» WORK ORDER
Only those lines in the data below from the line containing "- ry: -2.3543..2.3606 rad" through the line containing "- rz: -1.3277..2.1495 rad", both included, should be restated word for word.

[Opening EXERCISE INPUTS section]

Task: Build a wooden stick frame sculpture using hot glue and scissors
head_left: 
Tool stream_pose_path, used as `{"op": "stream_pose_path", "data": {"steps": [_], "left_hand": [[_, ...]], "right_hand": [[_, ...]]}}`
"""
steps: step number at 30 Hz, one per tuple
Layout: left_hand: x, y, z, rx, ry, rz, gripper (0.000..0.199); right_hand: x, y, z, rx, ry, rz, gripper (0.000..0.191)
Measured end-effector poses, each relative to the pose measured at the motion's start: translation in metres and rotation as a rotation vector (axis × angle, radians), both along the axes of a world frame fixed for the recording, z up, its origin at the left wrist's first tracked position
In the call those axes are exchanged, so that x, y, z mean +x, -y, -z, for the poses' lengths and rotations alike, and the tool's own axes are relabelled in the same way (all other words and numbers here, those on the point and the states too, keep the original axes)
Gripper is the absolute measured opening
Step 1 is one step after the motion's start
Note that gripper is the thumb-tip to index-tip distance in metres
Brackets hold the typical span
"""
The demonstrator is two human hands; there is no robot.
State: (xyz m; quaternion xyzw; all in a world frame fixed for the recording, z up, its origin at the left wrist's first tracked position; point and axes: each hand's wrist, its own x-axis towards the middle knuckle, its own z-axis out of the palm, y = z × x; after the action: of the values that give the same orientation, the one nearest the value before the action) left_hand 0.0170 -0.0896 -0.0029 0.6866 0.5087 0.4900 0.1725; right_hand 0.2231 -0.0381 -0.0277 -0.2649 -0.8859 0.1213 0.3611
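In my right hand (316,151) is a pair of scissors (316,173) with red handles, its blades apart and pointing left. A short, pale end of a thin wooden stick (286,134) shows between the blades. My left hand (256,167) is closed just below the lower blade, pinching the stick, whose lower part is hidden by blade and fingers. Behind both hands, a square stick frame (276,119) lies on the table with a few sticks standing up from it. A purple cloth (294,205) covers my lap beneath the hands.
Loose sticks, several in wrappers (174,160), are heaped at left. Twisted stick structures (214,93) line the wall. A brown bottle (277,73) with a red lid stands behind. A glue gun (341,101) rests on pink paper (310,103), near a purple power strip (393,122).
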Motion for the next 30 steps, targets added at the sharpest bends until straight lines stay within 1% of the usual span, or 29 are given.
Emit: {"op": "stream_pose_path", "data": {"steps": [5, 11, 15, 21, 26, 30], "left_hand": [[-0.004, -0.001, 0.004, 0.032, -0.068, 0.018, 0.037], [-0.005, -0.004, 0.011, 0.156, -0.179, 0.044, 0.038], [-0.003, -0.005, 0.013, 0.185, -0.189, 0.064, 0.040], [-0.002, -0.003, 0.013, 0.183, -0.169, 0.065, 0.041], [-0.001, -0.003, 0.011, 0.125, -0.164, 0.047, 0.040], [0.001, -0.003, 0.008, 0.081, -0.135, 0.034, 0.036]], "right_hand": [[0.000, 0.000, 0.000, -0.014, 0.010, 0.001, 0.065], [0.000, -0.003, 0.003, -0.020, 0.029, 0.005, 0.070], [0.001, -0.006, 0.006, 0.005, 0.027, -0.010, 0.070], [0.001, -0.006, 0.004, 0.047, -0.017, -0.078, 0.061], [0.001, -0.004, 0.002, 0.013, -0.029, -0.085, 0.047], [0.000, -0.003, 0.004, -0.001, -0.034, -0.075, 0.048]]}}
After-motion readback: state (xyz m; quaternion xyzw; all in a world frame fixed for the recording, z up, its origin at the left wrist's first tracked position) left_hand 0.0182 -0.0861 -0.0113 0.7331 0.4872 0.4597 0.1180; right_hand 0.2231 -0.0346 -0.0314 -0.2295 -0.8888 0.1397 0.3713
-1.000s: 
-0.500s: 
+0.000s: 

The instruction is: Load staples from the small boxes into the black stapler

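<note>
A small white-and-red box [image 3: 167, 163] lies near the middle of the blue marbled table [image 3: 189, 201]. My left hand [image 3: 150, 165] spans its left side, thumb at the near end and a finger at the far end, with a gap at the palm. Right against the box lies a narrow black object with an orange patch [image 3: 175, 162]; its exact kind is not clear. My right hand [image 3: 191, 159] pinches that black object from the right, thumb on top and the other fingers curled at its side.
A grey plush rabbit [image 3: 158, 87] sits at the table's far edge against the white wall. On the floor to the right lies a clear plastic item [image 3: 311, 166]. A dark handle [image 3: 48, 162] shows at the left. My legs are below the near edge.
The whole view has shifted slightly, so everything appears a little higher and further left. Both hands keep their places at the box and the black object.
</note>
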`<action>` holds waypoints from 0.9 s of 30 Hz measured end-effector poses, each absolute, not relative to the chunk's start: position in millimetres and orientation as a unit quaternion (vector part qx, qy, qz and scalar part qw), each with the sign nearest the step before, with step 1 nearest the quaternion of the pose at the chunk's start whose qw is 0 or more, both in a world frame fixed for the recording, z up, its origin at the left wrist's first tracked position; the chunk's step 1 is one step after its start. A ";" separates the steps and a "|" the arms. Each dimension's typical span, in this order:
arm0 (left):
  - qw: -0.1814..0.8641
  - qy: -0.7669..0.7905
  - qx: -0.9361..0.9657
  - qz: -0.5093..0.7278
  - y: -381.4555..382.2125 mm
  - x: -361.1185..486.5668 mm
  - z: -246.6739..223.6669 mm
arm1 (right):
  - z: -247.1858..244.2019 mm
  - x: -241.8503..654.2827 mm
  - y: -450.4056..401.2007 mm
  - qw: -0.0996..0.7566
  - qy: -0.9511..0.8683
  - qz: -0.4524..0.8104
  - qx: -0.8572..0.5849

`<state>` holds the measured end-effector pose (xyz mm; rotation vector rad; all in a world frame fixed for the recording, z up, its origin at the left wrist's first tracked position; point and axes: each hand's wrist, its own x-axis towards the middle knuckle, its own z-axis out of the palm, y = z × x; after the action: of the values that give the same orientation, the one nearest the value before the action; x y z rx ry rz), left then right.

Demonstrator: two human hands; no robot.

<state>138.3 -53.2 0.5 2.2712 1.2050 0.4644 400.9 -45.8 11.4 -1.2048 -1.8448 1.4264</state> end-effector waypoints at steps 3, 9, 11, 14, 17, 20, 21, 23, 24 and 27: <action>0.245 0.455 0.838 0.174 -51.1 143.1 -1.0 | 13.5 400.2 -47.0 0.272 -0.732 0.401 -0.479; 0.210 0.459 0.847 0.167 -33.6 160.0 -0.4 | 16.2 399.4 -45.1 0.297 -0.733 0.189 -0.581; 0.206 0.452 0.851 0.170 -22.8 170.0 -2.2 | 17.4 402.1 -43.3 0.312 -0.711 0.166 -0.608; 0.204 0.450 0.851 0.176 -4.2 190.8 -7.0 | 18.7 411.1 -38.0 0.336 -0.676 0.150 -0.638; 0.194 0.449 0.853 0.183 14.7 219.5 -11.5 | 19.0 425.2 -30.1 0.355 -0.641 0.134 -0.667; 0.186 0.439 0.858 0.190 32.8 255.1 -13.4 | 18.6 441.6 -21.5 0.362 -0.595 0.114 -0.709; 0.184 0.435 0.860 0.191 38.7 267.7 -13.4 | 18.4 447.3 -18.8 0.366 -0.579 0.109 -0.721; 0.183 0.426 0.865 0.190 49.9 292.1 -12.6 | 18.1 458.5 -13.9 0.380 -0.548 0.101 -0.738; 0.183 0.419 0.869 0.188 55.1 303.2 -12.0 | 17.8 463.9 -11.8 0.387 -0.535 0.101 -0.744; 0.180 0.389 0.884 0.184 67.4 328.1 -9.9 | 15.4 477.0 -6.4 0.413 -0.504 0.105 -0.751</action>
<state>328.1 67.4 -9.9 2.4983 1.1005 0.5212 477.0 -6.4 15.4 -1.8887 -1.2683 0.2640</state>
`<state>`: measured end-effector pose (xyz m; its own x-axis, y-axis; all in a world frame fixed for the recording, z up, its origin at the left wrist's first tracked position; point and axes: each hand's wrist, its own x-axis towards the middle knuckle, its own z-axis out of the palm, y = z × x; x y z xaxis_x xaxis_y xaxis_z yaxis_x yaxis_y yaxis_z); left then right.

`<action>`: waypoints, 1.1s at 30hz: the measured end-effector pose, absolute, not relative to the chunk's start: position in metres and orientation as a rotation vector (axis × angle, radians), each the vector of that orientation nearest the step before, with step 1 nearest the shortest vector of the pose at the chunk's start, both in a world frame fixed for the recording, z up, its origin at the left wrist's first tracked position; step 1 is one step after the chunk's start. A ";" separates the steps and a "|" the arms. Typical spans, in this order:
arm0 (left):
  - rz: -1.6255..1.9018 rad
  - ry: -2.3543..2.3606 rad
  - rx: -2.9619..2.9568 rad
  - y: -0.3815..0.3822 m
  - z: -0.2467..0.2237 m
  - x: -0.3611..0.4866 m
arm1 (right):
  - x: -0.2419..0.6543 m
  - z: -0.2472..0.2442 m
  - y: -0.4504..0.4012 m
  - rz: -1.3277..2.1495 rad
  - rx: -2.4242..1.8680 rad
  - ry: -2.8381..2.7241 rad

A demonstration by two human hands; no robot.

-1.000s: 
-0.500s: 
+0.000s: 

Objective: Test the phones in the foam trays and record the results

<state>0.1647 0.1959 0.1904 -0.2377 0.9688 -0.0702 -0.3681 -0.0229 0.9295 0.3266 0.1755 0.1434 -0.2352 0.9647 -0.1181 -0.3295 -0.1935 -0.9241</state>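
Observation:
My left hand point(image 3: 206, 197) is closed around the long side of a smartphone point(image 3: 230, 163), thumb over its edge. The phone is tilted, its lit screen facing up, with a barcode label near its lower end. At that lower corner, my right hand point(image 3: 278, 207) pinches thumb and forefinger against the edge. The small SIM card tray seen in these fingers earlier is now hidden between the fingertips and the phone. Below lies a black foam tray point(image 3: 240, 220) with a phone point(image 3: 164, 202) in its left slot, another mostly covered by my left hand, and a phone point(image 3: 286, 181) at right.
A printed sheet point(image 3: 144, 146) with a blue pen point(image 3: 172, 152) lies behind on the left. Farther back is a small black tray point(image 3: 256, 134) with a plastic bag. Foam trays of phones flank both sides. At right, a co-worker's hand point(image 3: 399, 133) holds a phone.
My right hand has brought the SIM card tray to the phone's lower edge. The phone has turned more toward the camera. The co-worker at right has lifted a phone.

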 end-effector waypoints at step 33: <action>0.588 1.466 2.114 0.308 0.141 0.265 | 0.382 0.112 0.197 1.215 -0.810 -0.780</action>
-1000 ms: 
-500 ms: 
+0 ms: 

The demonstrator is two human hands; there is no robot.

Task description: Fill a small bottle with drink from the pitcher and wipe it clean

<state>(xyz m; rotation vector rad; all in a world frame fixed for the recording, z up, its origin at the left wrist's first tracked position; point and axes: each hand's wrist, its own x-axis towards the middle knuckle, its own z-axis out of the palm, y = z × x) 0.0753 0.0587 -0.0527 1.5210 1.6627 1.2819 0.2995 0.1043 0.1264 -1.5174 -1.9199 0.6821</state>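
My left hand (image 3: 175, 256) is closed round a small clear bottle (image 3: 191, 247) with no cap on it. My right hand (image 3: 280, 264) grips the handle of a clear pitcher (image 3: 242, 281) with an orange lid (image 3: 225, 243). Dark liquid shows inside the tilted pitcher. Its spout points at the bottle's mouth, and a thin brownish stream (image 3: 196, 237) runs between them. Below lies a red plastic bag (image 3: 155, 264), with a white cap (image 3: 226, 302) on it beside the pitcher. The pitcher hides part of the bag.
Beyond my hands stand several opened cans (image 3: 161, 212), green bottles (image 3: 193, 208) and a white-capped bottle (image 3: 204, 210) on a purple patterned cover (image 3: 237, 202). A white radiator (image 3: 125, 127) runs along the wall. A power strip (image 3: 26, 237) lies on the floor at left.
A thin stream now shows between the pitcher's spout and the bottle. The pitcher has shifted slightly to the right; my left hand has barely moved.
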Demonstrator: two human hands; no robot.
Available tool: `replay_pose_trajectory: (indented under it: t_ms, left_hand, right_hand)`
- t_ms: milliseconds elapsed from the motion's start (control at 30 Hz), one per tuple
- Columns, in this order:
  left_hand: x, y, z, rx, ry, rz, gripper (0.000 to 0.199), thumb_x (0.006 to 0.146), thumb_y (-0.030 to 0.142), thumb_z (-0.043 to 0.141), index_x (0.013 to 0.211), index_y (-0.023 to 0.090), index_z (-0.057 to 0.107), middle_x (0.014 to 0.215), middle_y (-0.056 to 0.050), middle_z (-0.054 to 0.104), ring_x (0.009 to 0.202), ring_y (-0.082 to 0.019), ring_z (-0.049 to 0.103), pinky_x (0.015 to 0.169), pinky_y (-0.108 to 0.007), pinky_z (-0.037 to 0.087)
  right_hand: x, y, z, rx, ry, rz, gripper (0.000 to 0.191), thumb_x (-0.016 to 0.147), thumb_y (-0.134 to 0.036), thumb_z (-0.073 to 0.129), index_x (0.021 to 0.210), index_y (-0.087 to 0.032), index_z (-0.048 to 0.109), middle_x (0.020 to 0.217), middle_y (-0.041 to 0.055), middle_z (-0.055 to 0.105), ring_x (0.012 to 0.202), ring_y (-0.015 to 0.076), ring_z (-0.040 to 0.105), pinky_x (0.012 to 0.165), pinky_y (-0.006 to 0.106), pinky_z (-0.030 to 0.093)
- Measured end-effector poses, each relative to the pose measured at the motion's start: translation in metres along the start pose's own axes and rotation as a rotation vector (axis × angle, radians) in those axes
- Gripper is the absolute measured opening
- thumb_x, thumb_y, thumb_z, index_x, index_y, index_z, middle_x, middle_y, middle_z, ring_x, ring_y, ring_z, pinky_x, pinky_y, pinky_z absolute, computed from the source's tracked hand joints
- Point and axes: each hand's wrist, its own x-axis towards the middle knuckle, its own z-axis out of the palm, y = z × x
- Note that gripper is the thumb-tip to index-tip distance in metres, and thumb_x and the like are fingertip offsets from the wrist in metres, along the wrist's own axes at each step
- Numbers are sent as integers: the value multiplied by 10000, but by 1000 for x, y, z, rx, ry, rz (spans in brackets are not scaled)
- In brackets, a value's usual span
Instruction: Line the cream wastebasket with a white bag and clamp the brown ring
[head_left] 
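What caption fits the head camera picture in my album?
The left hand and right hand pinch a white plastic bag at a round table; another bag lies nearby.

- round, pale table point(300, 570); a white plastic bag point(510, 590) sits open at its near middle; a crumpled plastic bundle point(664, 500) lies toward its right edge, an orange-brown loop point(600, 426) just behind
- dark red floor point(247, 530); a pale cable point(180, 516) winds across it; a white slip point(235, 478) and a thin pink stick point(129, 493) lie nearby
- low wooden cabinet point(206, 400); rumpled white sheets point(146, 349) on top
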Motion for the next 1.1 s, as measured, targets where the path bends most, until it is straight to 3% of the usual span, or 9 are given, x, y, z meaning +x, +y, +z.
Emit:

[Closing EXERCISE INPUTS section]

» FINAL ANSWER
  - ry: -2.3543..2.3606 rad
  - rx: -2.9619..2.9568 rad
  - y: -0.3815..0.3822 m
  - z: -0.2467..0.2237 m
  - x: -0.3611..0.4866 m
arm1 (right):
  - x: -0.2419..0.6543 m
  - z: -0.2472..0.2442 m
  - y: -0.4504..0.4012 m
  - rz: -1.3277..2.1495 rad

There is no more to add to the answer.